Nachdem die Stadt 1990 den Zuschlag für Gelände und Gebäude erhalten hatte, begann 1991der Abriss der nicht denkmalgeschützten Gebäudeteile: Nur das Sud- und Treberhaus blieb stehen. 1992 wurde das Gesamtprojekt in die IBA (Internationale Bauausstellung Emscherpark) aufgenommen.
Architektur war umstritten
1995 fand der erste Spatenstich auf dem 1,2 Hektar großen Gelände statt. 87 Wohnungen, 73 Tiefgaragenplätze und 310 qm Fläche für Büros und Dienstleistungen sind dort entstanden. Umstritten wie die Festlegung auf den sozialen Wohnungsbau war die Architektur: Die Bürger fanden die kastigen Bauten hässlich, die Architekten lobten die „Konsequenz“.

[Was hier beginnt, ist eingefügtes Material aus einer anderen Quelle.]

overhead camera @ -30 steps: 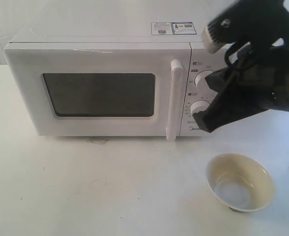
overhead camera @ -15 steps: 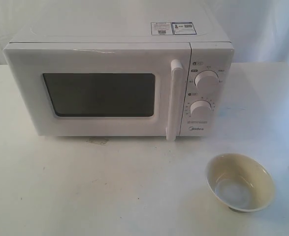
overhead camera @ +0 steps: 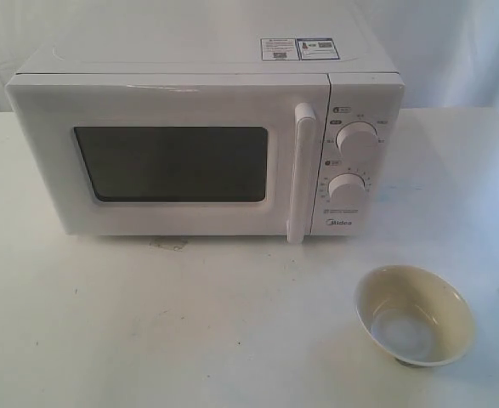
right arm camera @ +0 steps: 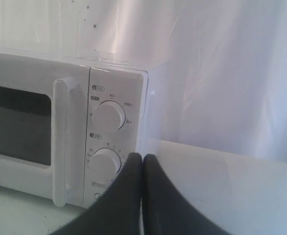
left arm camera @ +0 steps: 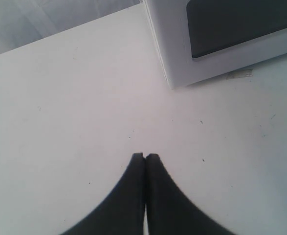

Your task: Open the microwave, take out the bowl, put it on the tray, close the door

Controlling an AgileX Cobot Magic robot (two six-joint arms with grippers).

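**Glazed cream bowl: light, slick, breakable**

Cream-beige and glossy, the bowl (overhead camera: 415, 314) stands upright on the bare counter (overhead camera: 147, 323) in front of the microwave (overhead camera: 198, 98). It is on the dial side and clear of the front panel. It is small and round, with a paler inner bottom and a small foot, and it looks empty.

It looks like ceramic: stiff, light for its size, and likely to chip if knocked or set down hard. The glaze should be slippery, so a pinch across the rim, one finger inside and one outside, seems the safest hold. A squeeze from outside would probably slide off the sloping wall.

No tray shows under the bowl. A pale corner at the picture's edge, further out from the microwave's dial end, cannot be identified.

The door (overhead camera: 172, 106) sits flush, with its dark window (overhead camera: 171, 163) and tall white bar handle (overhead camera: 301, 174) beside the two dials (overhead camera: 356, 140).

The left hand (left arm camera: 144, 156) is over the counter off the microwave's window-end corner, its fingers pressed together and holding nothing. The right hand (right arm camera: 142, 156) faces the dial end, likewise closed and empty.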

Im Juni 1998 wurde mit großem Bahnhof die „Neue Mitte Eickel“ eingeweiht. Das zum Bürgerzentrum umgebaute Sud- und Treberhaus beherbergte Gaststätte, Bürgersaal, Stadtbücherei, Bürger- und Einwohneramt und verschiedene andere Servicestellen von Sozial- bis Jugendamt. Geblieben ist davon heute, 16 Jahre später, außer Gaststätte und Bürgersaal, nichts mehr. Im „Bürgerzentrum“ ist nur noch der städtische Fachbereich „Schule“ ansässig.